Talking Sober’s maintenance is now complete and the community is available as usual again.
As you may have noticed, Talking Sober was experiencing an exceptionally high load the last few days. It was then offline and unavailable from yesterday until now. Due to these technical difficulties, I had no choice but to completely reinstall and restore Talking Sober from scratch.
For those interested, here is the story with more detail:
Talking Sober started taking a heavy performance hit over the last few days. This eventually caused the community to go into high volume mode where it was unavailable due to a lack of system resources. Normally this should never happen as the community’s infrastructure is more than adequate. I had a look to see what was going on. Going through the logs I then saw a massive scale attack from different devices and different IP addresses trying to breach the system’s admin account by brute forcing it. They were unsuccessful, but the scale of the attack caused a slow down of the site as it constantly had to process these authentication attempts. I am not sure if this was a manual or just an automated attempt by bots.
After seeing this I set about increasing security. I made several improvements to the system’s security. However, it required a system reboot and a Discourse reboot. Here I made the mistake of trying to fix things too quickly. I was nervous about the attacks. The reboots triggered an upgrade of Discourse. Normally this would not be an issue, but for some reason a few duplicate database entries crept in and it caused the database to not start correctly. The database was thus unusable.
Fortunately we had a relatively recent full backup of the community which I was then able to restore after some manual tweaks. It took me a good few hours, but I finally got it up. Unfortunately that means that there will be some data lost. I was only able to restore data up until the 16th of June 2021.
Here I would like to give massive thanks to our @patrons . It was thanks to their support that I had set up and was able to maintain the automatic backup system. These backups honestly saved the day in such a big way.
I’d also like to thank our @moderators who helped communicate and keep things calm.

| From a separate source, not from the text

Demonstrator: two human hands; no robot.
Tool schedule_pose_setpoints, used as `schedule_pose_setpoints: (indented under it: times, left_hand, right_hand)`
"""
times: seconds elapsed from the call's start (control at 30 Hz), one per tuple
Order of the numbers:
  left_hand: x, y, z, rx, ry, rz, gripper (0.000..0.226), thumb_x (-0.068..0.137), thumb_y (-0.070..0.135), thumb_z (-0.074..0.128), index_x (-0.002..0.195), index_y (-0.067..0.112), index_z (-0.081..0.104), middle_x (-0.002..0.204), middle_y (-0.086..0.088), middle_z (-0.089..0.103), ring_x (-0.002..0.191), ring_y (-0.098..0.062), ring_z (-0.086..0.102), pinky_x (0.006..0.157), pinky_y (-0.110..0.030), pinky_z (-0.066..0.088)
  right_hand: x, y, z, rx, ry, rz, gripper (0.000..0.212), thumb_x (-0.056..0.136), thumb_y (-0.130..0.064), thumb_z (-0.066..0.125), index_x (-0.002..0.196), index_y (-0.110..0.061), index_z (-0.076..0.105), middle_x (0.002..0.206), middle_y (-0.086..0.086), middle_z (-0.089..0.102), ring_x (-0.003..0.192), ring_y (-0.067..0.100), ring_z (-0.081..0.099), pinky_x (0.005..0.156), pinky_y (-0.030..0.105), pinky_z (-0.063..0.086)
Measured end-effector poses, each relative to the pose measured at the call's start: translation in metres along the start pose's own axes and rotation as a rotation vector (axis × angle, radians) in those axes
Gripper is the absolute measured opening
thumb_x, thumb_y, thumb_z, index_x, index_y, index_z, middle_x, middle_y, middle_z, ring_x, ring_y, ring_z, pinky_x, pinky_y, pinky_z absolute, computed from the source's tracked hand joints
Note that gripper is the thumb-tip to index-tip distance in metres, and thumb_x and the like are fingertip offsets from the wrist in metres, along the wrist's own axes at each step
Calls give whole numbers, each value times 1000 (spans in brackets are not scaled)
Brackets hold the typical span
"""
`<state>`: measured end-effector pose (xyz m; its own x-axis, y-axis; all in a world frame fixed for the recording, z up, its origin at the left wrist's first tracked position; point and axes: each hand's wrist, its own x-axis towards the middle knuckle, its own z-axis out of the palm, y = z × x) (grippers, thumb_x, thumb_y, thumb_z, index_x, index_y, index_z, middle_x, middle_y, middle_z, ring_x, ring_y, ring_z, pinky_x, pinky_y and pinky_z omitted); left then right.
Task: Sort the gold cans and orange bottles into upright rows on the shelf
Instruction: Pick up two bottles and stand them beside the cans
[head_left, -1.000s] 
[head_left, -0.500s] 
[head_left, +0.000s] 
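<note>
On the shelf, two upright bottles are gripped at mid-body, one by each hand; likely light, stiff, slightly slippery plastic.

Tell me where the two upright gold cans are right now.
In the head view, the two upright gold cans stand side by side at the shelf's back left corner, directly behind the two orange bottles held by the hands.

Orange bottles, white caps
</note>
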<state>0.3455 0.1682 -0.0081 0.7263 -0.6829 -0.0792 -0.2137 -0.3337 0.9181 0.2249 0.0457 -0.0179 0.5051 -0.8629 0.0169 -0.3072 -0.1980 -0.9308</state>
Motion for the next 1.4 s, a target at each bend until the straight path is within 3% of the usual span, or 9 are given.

Here are some after effects:
- You may need to log in again
- If you don’t know your username or password, make use of the forgotten password feature. Be sure to keep an eye on your spam and junk folders too.
- The server might be a bit slow for the next few hours as it ‘warms up’
- There might be a few configuration items that I missed. If something seems broken, feel free to mention it here.
- Going forward, the server will be faster and more stable with improved security
- Unfortunately your posts from the last day or two might have been lost
As always, reach out if you have any concerns. I’ve replied to several emails, but I’m sure there are more questions from the community that I haven’t gotten to. For now I am going to bed and getting some rest, the last 24 hours have been brutal.